The procedure to spatially sample the OM involves quantifying the probability of finding an OM, which is inversely proportional to the product of bulk density and porosity, or in other words the presence of OM is sensitive to the combined change in bulk density and porosity. Density and porosity from multiple well logs can be used to develop a full reservoir-scale areal map of the density and porosity through kriging, which is used to obtain values at unknown locations per the process described in Part 1.

2.3 Optimization

2.3.1 Approach

The conventional approach to history-match fractured porous media involves history-matching reservoir parameters (e.g., permeability) in the inversion workflow instead of fracture distribution (Sævik et al. 2017).

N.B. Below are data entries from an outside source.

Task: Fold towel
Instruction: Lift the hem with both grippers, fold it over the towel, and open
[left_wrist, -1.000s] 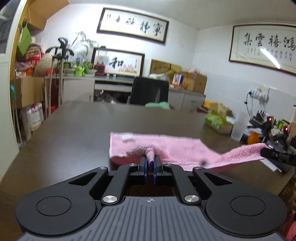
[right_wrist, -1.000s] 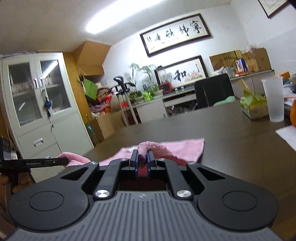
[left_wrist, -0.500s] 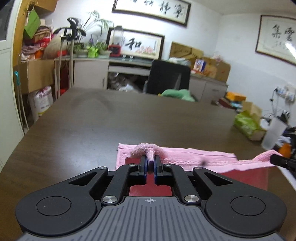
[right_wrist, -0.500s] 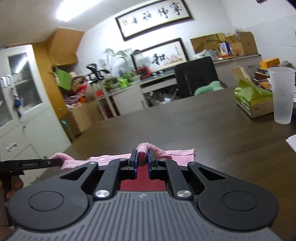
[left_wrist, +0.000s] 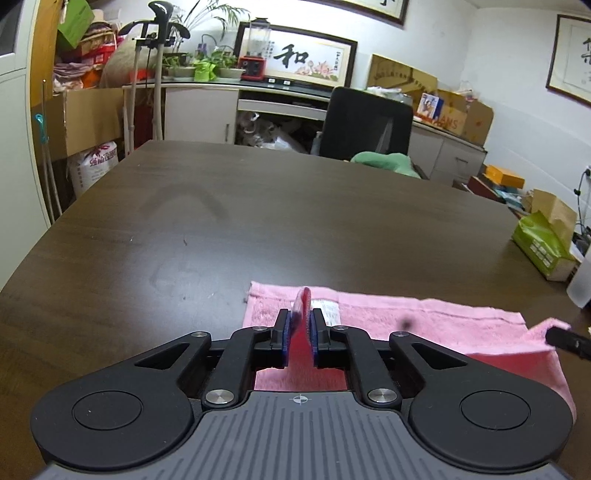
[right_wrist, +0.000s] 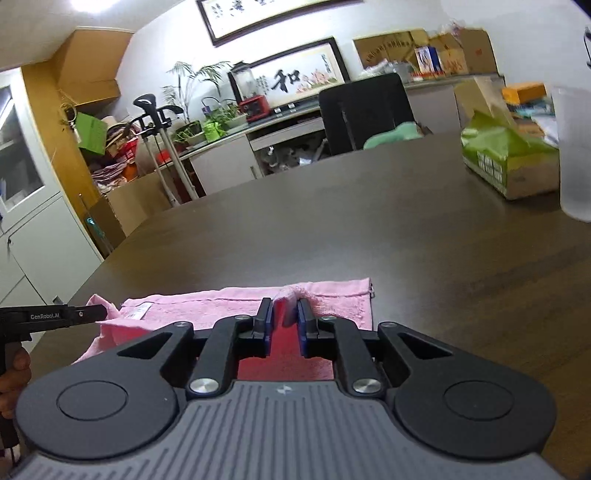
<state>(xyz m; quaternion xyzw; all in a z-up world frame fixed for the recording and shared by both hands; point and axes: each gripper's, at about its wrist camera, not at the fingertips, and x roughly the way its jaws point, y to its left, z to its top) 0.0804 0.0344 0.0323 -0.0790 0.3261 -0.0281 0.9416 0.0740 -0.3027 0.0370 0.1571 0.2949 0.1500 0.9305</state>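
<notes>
The pink towel (left_wrist: 424, 321) lies folded over on the dark brown table (left_wrist: 295, 206), its near layer brought onto the far edge. My left gripper (left_wrist: 300, 317) has its jaws parted, with a towel corner standing loose between the blue pads. My right gripper (right_wrist: 284, 310) is likewise parted, with the other towel corner (right_wrist: 291, 295) loose between its pads. In the right wrist view the towel (right_wrist: 229, 306) spreads left toward the left gripper's finger (right_wrist: 55, 317). A white label (left_wrist: 328, 314) shows on the towel.
A green tissue box (right_wrist: 509, 162) and a translucent plastic cup (right_wrist: 572, 155) stand at the table's right side. A black office chair (left_wrist: 365, 122) with a green cloth (left_wrist: 384, 162) is at the far edge. Cabinets and clutter line the walls.
Both grippers carried the towel's near corners forward and down onto the far edge, then their jaws opened from a tight pinch. The towel now lies doubled.
</notes>
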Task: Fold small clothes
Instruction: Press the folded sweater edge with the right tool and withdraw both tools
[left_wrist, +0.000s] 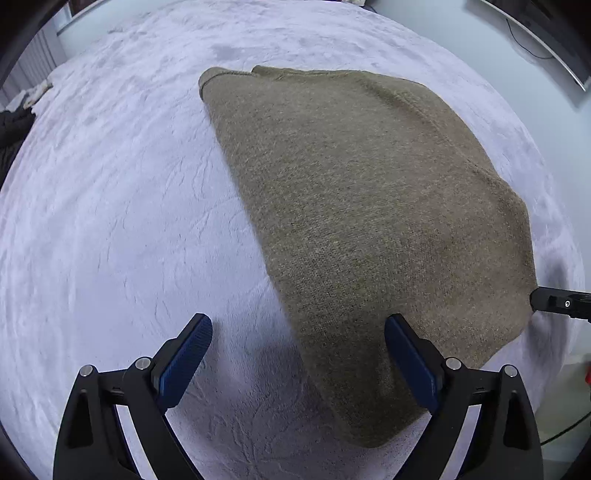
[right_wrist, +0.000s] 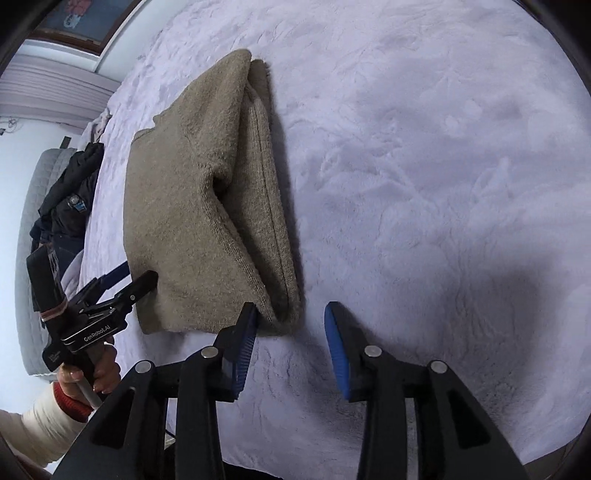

This conventional approach to history-match fractured porous media does not ensure consistency between the underlying fracture distribution and optimally matched fractured reservoir. To ensure the consistency between the underlying fracture distribution and the “best-fitting” field-scale realization, we directly perturb the parameters of the fracture distribution as shown in Fig. 2 to ensure consistency between the “best-fitting” fractured media and the underlying fracture distribution. Although this method ensures consistency between the underlying geologic fractures and the best-fitting model, it is computationally expensive than traditional methods. The computational expense that comes with ensuring consistency between the modeled fractures and the geologic reality can be substantial if the underlying fracture distribution is stochastic in nature such as in this study.
Fig. 2

A flowchart summarizing the optimization approach used in this study. This study adopts a history-matching approach that ensures consistency between the underlying fracture distributions and the best-fitting permeability model

2.3.2 Method of Optimization

The study seeks to optimize the natural fracture distribution in a shale reservoir, which is assumed stochastic in nature. Traditional optimization methods, based on gradients (or derivatives) of the objective functions, require the objective function to be smooth (twice continuously differentiable), while the stochastic objective functions, such as in this study, are non-smooth. Therefore, derivative estimates of stochastic objective functions using finite difference can provide an unreliable minimum because of randomness. For this reason, traditional optimization methods based on gradients (derivatives) are not suitable for this study. For stochastic optimization problems, a generally accepted minimization technique is based on “response surface models” (also referred as “surrogate modeling approach” or “pattern search”), which use regression techniques to fit the stochastic objective function with a “response surface” and then minimize over it using only the objective function values without any derivatives. The minimized solution can be improved by iteratively refining the model around the current minimum. However, optimization of a stochastic objective function by the “response surface” technique requires more function evaluation to find the approximate global minimum than derivative-based optimization methods, which makes them computationally expensive than traditional derivative-based optimization methods.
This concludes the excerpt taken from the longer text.